→ Description of the task:
In the listing below, find the line containing "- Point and" and the line containing "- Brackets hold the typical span". Repeat exactly those two lines and every line between them, nothing more.

________________________________________

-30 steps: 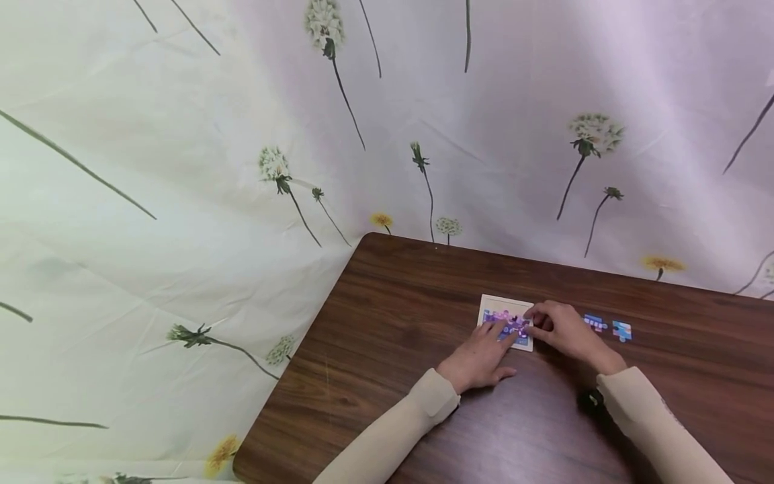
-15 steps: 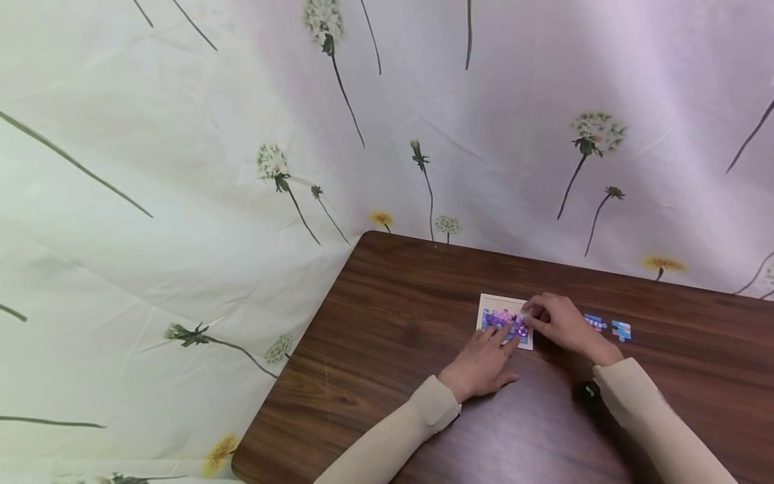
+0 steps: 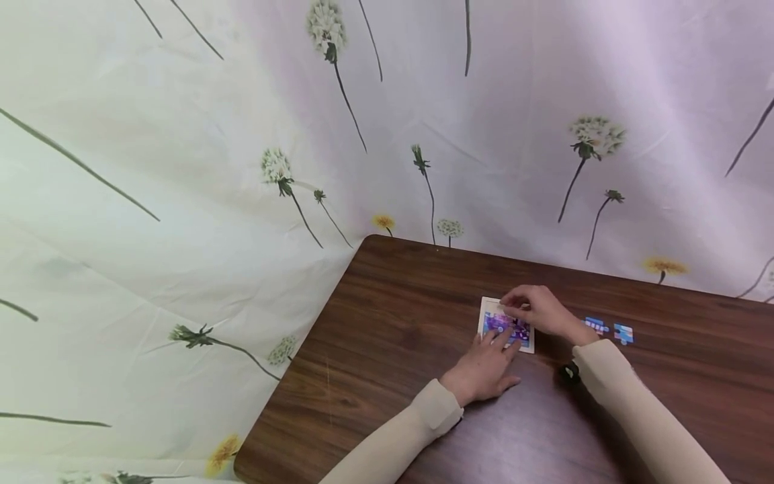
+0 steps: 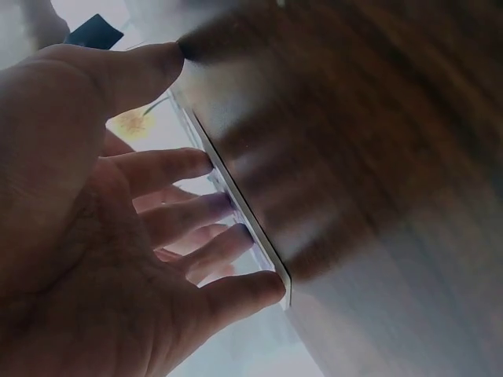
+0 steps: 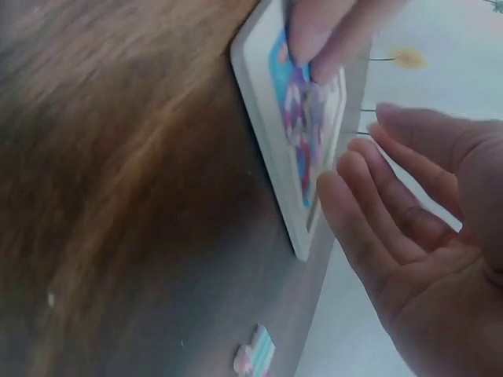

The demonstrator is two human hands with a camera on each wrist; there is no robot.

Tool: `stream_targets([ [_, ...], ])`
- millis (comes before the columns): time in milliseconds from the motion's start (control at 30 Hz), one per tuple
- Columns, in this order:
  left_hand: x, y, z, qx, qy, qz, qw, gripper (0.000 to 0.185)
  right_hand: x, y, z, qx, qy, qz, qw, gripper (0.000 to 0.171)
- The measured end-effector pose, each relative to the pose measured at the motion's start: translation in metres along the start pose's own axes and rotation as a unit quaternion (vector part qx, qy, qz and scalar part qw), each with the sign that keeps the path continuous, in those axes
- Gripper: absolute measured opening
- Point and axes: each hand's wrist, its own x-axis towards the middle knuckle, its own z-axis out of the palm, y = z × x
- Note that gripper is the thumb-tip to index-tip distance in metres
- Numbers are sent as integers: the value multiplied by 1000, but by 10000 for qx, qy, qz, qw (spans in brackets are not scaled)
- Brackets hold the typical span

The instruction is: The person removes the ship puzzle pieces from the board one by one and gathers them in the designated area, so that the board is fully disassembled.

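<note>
On the left hand [image 3: 484,370], we find the fingers spread, tips resting on the puzzle board [image 5: 275,133]. On the right hand [image 3: 538,310], we find the fingers loosely bent and apart, over its far part; we cannot confirm contact. Right of these fingers, we locate two puzzle pieces [image 3: 595,325] on the brown surface [image 3: 393,316].

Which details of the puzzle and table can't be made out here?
Head: the lower part of the puzzle picture, covered by the left hand.
Head: fine detail on the loose pieces, too small.
Head: the table's right end, cut off by the edge.
Left wrist: the puzzle picture, edge-on behind that hand.
Right wrist: the puzzle picture's detail, blurred.
</note>
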Motion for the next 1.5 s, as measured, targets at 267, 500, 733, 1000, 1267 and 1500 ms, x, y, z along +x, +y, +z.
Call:
stream_targets([
  [267, -3, 1, 0, -104, 20, 105, 9999, 68, -1, 7, 14, 142, -223, -457, 9986, 13],
  [500, -4, 0, 0, -156, 53, 120, 9998, 67, 1, 9, 15, 234, -315, -433, 9983, 15],
  [733, -3, -1, 0, -183, 87, 146, 9997, 67, 3, 12, 15, 358, -359, -338, 9981, 16],
  [1000, -3, -2, -3, -105, 145, 132, 9998, 67, 5, 10, 13, 551, -301, -316, 9975, 13],
  [1267, -4, -2, -3, -181, 63, 77, 9998, 67, 7, 12, 13, 523, -291, -79, 9982, 6],
  [1500, -4, -1, -3, -213, 52, 59, 9997, 67, 5, 9, 9, 681, -349, 71, 9970, 6],
])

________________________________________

→ Answer space:
- Point and axes: each hand's wrist, its own x-axis towards the middle knuckle, its own z-axis out of the palm, y = z × x
- Note that gripper is the thumb-tip to index-tip distance in metres
- Numbers are sent as integers: the value multiplied by 1000, but by 10000 for qx, qy, qz, qw (spans in brackets are not scaled)
- Brackets hold the typical span

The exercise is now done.